On 10/27/10 12:15, Frederic Riss wrote:
Hi Jeff,

On 26 October 2010 16:22, Jeff Law<l...@redhat.com>  wrote:
There is currently no pass which does "un-cse"; however, using insn
splitting and operand costing and suitable insn constraints/predicates  you
can usually arrange to avoid expensive constants in places where it makes
sense.
The thing is the cprop pass doesn't look at insn costs while doing its
job AFAICS. I'm interested to see how insn splitting can help with
this if you don't care to explain.
Certainly the SSA propagators don't use costing information; CSE on the other hand does using costing info, but not always in the way you might think (addresses in memory references for example are often backwards from what you might think)

The problem is quite simple: if a target allows big immediates in its
instructions, the cprop pass can generate quite an inflation in code
size on some kind of codes.
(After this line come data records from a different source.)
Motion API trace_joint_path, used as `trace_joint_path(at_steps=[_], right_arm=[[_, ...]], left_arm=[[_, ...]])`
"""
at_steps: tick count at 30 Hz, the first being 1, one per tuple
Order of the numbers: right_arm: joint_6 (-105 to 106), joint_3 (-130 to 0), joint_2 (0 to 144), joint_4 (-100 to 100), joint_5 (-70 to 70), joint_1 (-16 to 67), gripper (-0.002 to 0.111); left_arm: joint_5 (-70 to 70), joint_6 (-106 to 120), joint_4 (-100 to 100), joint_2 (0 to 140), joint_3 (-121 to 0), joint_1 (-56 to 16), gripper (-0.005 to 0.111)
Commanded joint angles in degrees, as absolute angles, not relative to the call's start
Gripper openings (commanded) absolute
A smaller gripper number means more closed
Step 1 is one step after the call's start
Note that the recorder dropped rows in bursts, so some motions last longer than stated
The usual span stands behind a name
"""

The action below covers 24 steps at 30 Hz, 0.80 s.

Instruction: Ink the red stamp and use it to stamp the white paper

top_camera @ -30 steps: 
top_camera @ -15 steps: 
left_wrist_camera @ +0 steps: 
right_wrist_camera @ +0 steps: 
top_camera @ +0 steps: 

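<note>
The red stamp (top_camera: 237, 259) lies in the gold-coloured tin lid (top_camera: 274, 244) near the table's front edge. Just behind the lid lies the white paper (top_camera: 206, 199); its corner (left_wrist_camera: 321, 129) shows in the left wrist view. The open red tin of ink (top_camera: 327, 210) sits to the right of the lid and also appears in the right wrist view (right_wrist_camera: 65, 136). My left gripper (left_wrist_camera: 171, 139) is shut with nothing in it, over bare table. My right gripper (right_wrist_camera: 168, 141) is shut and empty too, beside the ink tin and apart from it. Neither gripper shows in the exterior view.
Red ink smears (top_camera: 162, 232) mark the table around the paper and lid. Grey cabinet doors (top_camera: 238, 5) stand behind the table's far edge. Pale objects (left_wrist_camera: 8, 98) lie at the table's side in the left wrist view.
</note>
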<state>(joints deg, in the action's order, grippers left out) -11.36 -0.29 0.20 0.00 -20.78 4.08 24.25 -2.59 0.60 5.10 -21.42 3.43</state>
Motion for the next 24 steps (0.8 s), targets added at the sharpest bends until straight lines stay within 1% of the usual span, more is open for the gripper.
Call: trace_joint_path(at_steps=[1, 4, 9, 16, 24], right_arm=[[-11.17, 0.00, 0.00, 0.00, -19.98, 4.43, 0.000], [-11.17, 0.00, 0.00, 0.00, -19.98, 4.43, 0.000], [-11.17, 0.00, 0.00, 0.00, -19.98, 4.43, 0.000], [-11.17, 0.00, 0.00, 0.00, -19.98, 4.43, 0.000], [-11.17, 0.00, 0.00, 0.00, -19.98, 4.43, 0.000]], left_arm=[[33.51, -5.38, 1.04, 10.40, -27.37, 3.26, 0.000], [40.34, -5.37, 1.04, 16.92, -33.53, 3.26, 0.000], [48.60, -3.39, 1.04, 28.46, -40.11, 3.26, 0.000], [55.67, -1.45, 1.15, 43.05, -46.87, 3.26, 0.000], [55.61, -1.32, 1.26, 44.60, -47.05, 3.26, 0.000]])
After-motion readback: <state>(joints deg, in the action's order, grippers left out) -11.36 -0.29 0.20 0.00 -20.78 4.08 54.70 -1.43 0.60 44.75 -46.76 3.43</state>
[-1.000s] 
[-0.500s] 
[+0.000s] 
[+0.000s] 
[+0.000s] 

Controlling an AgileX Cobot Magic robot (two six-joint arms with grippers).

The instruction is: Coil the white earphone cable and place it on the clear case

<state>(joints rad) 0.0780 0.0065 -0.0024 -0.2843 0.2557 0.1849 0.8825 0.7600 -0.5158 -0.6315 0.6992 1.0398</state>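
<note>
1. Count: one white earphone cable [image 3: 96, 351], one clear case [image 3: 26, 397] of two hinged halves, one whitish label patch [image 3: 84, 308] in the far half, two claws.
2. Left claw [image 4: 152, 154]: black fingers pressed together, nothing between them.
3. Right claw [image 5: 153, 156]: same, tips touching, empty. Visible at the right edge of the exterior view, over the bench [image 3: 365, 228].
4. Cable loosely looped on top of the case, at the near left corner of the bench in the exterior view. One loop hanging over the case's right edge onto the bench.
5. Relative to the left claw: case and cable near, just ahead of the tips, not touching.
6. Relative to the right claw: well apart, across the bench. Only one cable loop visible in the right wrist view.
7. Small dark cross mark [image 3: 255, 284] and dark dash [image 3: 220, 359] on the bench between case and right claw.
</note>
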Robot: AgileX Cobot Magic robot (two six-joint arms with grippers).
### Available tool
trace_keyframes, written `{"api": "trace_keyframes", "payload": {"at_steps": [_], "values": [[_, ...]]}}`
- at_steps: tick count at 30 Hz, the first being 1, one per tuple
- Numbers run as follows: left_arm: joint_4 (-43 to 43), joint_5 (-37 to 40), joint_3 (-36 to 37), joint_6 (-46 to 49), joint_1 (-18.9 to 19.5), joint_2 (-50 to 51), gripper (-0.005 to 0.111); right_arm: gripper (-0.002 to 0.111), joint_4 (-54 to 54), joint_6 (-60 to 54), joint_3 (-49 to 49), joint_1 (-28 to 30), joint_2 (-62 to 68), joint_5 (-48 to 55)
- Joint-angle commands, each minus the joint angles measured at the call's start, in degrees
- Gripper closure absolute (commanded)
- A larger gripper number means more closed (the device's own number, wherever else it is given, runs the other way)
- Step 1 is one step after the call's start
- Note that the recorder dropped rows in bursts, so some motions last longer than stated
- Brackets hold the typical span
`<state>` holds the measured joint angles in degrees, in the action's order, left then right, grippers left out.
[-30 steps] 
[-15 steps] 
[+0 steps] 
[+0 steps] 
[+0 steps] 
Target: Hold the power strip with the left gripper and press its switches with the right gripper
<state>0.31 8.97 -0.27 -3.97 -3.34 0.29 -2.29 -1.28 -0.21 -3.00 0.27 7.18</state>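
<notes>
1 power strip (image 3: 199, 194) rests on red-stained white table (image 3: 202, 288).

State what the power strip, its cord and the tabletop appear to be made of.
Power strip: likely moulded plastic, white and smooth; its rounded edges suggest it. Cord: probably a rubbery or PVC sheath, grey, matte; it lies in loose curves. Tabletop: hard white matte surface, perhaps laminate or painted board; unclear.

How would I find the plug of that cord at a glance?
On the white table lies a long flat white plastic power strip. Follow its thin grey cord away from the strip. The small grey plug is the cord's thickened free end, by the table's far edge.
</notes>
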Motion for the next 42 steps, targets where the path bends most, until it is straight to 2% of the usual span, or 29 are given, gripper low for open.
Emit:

Imagine that a 64-bits constant is
propagated in every iteration of an unrolled loop. For that case, it
would be much more cache friendly to have the constant in register(s)
and not propagate it. Do not focus too much on the 'loop unrolling'
thing, it's just an example of one kind of code that uses the same
constant a bunch of times.
This is a common problem. For constants, its generally preferable to first load them into registers and allow CSE to try and commonize the large constants. Combine then will propagate single use constants into their use, leaving the multi-use constants commonized.

Register pressure isn't as much of a problem as you might think because constants are relatively easy to rematerialize when there is excess register pressure.